**EXERCISE AIM:** This task calls for copying each line below that contains "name".

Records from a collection

*****

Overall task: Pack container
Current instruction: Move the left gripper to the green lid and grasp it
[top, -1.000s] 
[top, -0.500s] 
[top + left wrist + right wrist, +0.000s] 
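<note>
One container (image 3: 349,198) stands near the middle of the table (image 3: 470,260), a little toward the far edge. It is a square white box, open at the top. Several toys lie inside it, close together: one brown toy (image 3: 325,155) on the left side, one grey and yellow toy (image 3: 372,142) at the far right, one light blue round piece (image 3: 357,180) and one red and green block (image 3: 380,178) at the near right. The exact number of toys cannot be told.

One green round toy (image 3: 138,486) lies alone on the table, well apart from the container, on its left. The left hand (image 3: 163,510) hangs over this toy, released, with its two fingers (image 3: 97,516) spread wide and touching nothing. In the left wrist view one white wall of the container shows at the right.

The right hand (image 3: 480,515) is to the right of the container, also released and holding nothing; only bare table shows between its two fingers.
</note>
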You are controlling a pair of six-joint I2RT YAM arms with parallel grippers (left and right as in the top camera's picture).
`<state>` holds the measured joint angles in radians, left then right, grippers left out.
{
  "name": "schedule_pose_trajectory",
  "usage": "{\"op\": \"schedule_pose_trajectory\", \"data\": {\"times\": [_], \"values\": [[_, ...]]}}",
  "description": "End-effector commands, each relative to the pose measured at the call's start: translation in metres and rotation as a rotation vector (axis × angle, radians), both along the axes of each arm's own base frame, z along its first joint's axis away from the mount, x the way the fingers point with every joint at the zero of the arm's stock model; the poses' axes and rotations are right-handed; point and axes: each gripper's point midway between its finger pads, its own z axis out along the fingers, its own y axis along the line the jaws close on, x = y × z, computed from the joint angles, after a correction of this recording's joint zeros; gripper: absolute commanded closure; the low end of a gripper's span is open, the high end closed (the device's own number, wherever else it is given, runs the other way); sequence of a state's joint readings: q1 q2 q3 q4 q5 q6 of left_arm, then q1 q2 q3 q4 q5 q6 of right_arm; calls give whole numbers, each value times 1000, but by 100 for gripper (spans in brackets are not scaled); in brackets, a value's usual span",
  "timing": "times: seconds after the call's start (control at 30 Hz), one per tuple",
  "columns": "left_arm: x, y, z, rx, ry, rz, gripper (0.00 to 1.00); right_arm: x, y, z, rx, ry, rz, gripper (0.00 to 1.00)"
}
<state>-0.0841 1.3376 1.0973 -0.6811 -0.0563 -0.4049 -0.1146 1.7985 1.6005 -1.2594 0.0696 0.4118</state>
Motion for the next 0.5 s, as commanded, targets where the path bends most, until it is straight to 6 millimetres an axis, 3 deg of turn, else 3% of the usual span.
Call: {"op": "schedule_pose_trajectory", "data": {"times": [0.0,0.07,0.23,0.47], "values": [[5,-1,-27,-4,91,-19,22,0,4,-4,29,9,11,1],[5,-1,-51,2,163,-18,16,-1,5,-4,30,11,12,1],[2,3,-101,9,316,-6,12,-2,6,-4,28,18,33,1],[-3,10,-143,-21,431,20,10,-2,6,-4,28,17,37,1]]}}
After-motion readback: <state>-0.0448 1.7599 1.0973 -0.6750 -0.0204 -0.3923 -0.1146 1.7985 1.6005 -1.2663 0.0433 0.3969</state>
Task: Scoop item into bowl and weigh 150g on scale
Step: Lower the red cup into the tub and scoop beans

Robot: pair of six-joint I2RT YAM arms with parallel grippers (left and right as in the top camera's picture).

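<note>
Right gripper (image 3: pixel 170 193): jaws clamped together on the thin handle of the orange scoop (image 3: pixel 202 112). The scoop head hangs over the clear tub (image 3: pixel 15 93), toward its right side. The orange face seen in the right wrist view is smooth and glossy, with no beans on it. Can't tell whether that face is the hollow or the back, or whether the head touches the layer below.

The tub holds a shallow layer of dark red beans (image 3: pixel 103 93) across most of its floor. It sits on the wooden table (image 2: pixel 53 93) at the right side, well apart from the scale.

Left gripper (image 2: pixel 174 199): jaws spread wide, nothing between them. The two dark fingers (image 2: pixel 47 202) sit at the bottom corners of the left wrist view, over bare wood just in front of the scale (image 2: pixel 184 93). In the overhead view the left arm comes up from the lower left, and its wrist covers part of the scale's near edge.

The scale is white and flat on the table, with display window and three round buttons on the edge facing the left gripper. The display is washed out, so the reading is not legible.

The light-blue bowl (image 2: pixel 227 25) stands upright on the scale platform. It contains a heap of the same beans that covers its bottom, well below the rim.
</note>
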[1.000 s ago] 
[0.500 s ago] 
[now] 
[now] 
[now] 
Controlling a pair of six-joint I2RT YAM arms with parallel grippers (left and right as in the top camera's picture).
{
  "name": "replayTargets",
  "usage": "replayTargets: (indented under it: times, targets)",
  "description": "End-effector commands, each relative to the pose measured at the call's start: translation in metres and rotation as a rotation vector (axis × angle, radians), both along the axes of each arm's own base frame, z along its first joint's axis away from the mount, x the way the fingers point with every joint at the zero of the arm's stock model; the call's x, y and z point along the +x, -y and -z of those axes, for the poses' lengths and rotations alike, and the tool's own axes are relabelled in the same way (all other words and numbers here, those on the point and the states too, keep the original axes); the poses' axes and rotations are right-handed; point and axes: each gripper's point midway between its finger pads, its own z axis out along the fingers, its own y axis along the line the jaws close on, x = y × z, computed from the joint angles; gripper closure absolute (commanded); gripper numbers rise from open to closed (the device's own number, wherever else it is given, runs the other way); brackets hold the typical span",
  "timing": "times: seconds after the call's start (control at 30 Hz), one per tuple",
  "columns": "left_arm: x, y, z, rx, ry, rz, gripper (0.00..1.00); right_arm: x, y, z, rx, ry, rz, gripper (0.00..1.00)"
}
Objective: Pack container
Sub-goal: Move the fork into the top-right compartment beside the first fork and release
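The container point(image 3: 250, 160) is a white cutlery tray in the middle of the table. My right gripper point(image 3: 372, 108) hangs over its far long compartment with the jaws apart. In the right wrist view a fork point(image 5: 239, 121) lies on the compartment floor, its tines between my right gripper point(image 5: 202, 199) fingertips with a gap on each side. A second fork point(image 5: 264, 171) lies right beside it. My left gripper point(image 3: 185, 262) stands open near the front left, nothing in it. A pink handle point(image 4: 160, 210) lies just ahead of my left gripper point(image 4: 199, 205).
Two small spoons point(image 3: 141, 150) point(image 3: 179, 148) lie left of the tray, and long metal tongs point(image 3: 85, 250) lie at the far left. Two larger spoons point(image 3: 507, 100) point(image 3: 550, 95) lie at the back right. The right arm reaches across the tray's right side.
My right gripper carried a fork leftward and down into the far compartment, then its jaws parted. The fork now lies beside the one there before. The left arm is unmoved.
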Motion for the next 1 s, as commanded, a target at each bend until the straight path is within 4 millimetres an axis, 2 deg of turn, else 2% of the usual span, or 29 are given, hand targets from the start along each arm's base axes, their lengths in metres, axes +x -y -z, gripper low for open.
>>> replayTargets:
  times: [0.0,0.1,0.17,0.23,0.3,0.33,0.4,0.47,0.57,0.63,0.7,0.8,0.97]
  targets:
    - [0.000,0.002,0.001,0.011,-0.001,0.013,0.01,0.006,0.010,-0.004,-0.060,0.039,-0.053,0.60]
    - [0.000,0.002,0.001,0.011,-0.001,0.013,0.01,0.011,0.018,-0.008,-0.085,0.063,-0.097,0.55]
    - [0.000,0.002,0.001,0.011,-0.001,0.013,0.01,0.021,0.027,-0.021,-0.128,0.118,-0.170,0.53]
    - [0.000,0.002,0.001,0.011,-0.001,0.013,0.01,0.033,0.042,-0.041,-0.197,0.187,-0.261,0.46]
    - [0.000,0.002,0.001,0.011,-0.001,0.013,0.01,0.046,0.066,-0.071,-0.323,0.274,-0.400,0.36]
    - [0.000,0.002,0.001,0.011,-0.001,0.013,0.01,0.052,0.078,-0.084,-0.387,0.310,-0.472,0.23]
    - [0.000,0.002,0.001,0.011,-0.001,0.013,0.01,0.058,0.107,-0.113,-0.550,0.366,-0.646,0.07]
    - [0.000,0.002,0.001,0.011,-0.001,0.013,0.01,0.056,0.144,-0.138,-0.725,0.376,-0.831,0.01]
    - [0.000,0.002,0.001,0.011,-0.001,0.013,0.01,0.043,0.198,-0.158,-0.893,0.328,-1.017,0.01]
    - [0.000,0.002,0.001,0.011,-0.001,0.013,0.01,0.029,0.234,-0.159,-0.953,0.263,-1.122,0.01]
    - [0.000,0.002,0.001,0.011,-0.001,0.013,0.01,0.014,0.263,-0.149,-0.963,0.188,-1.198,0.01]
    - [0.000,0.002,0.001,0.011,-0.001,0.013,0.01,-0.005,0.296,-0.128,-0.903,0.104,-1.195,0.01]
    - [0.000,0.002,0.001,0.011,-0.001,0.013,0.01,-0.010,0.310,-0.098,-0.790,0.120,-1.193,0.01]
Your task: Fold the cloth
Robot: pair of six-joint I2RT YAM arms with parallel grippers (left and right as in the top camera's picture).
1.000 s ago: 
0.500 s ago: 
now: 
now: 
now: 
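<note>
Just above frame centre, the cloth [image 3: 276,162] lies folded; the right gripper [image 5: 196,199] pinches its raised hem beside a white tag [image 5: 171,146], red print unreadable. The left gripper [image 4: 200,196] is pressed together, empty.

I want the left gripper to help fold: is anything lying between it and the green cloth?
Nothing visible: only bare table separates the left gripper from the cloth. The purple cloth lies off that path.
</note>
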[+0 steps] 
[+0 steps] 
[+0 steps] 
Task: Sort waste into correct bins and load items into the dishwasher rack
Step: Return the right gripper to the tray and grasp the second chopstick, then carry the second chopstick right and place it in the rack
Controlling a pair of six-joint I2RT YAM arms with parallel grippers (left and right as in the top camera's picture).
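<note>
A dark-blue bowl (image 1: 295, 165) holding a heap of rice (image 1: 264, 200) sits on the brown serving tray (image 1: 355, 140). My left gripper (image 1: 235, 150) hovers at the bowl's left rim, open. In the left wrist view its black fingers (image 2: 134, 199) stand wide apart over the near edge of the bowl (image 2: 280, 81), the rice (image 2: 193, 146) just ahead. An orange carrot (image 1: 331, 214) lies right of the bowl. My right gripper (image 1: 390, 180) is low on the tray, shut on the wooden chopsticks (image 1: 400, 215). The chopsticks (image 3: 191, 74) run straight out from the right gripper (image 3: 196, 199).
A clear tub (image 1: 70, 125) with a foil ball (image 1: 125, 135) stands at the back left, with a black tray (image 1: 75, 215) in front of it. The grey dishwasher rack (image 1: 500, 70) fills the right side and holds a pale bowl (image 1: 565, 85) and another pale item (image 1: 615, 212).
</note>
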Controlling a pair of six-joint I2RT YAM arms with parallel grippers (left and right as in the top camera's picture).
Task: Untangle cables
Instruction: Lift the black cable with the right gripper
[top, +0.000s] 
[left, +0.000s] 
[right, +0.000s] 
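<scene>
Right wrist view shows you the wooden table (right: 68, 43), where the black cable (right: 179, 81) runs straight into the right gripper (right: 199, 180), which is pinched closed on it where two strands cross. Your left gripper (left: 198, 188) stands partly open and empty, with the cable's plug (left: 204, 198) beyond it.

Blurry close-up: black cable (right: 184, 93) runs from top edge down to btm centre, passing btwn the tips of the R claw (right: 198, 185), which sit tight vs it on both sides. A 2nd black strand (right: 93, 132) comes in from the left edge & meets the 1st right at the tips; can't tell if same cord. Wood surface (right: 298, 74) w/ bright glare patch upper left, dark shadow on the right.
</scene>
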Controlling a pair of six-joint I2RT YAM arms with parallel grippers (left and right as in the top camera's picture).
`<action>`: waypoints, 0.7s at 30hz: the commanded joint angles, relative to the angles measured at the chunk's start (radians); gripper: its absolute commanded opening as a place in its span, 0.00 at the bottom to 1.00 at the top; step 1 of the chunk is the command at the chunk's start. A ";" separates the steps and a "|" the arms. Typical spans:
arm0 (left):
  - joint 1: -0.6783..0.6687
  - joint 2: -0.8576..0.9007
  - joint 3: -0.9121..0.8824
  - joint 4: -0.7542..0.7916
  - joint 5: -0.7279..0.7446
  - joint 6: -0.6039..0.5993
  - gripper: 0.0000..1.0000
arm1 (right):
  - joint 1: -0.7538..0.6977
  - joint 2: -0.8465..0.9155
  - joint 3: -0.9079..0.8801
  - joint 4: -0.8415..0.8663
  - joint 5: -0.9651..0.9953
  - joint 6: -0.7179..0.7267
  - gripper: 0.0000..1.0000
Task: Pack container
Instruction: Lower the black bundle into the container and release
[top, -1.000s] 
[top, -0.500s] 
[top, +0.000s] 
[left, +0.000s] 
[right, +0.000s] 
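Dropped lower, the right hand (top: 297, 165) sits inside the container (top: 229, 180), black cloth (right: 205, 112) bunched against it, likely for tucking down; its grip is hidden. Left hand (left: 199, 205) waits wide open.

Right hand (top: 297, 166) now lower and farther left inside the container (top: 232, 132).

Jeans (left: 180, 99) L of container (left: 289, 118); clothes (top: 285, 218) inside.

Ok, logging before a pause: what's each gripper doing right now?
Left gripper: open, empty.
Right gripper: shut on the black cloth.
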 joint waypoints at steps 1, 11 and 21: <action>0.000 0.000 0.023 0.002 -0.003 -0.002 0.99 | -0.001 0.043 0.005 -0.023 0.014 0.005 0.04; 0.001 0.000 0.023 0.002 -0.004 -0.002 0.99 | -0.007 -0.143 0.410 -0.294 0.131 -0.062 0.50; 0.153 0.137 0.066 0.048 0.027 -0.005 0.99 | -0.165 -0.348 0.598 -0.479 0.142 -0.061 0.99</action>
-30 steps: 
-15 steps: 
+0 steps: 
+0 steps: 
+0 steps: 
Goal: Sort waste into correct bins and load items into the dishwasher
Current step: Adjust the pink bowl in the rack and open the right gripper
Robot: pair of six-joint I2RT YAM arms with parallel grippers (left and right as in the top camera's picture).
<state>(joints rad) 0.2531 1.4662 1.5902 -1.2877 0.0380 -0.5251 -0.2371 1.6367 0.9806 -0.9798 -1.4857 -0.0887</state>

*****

**EXERCISE RESPONSE:**
  "name": "schedule_pose_trajectory",
  "name": "replayTargets",

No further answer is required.